My relationships changed. For one, describing the situation to my mother had her recognize the same inherited from her mother to me. We were all the same. Repeated patterns define us as different from the rest. This is normal. I felt blessed to see the healing of self-acceptance happening with her.

We all were high-functioning women with a distinct high focus and a distinct lack of focus. She never earned a university degree, which haunted her later in life when she compared herself to others who could do less daily but had achieved academically.

Photo by Tran Mau Tri Tam ✪ on Unsplash
We are the women who make Thanksgiving dinner while raising all the kids, feeding all the neighbors, dressing to the Ts, and still have time to work and manage an untold number of hobbies and responsibilities. Give us a problem, and we’ll sit there and solve it for you. We are the type of women you leave in charge knowing that we will fight that fire and put it out while keeping a steadfast calm.
I am normal, for someone with ADHD. That’s the way to think. I went from thinking “something is wrong” to thinking “everything is right.”

A weight had been lifted concerning relationships with friends and colleagues. Self-acceptance and acknowledgment of my limitations anchor my admitting and adhering to my boundaries. I had a reason to stop.

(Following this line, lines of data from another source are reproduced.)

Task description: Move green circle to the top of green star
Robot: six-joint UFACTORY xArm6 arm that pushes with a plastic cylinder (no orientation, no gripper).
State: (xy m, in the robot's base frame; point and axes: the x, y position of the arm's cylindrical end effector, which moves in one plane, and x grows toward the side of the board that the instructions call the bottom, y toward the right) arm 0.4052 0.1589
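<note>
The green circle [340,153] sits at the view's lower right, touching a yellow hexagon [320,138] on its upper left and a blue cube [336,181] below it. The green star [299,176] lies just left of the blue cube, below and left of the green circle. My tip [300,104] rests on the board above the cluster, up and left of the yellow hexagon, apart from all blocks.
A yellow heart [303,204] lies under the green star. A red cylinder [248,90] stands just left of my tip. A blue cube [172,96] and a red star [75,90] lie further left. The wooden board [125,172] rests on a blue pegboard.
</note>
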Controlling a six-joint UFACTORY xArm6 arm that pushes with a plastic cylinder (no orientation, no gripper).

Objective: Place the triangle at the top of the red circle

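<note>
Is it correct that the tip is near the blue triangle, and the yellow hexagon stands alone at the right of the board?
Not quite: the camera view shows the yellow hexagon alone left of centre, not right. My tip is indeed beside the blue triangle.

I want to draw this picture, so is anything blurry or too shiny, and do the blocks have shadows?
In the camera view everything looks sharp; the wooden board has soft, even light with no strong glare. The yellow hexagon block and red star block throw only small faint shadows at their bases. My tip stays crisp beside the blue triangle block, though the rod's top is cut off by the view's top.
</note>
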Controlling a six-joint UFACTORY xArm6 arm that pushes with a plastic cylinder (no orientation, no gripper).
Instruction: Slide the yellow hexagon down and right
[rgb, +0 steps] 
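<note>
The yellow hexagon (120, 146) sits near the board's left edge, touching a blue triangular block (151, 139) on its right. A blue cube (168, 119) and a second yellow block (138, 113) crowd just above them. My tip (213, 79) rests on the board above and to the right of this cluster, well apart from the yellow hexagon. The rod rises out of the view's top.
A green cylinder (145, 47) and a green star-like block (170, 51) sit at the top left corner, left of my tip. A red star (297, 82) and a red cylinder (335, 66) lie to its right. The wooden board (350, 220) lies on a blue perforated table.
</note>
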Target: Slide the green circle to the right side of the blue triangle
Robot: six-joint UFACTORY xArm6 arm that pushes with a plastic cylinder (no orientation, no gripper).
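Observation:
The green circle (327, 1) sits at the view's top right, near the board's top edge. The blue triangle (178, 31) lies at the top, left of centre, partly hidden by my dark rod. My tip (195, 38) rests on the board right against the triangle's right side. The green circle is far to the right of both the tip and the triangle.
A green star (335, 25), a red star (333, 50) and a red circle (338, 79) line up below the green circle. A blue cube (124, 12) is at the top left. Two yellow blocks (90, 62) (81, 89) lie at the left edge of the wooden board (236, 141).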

My relationship with my husband changed. He understood and acknowledged that I needed order over chaos, why I couldn’t cross a messy space without getting distracted with cleaning, and why I needed sessions of ‘talking it out’ to get all the way down to the root of what was the issue I needed to face.

The advice I follow to help align my focus:

  • Prioritize with lists
  • Question limiting beliefs
  • Fact over fiction
  • Journal your thoughts
  • Face fears head-on

My belief in myself transformed. Previously, I felt I was a pretender, someone disguised as something else. My ‘WHY’ was wrapped up in meeting some invisible rung of a ladder I perceived I had to climb. I would think that I needed to be perfect and hide my imperfections. How would I screw things up this time? Would the same feedback haunt me?

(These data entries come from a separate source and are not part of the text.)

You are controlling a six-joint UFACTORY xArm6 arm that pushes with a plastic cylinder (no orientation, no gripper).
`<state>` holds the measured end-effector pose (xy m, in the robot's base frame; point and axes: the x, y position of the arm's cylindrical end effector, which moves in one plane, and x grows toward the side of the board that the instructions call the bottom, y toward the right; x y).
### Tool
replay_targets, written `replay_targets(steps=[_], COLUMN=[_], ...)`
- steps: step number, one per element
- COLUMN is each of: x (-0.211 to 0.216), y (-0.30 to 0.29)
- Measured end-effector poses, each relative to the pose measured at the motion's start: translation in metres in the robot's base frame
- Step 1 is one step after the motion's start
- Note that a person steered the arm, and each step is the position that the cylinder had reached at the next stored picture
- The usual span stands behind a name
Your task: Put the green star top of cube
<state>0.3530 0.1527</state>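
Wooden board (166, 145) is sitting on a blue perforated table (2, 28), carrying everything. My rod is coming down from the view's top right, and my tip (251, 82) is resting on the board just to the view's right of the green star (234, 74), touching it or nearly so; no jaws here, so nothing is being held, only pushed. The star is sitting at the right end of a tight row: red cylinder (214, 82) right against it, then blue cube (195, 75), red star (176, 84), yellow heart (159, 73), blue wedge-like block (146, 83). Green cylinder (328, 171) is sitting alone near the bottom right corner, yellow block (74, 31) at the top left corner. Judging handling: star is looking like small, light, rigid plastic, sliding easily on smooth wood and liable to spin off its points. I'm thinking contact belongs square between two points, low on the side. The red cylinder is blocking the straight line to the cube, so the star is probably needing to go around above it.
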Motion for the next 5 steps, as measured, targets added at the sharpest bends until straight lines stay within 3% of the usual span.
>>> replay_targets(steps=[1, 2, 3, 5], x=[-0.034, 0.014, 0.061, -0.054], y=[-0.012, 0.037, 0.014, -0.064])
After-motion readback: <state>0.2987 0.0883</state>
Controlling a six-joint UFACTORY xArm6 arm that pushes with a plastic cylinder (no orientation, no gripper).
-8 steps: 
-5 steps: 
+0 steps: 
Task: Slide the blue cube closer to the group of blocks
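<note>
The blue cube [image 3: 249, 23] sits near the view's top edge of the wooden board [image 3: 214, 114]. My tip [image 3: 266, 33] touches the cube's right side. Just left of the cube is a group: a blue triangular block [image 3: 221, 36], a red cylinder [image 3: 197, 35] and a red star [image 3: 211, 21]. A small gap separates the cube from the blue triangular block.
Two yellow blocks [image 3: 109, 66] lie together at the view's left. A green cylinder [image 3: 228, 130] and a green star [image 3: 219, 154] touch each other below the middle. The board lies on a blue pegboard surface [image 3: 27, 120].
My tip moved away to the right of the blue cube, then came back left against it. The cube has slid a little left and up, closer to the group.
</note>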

My focus changed from being self-centered to helping others with straight-laced white-man honesty — and guess what? It was well received!

I have a superpower of focus, and I understand now why I can do what others find difficult. My motto has become, “What if it all goes well.” My secret power is knowing I can do anything I set my mind to.

I have no problem stepping back from unsafe ledges.

I needed to reset and find my why. I took a temporary step back from product management.

As a Director, you’re tasked to raise the profit margin and motivate a workforce in conditions stacked against you. Few products give customers real impact and trust following a higher calling. As a PM are you effective in squeezing work out of stretched developers and designers while showing growth to the boardroom — all the while working in a deficit? With the deck stacked so, how can I promise growth?

I took a step back from Product to focus on writing and coaching. Both bring my gaze inward and outward. Altruistically helping others overcome what I find difficult also helps me learn and lean into my new thinking and mindset.

I now see life through an objective lens, attention-focused — no longer divided.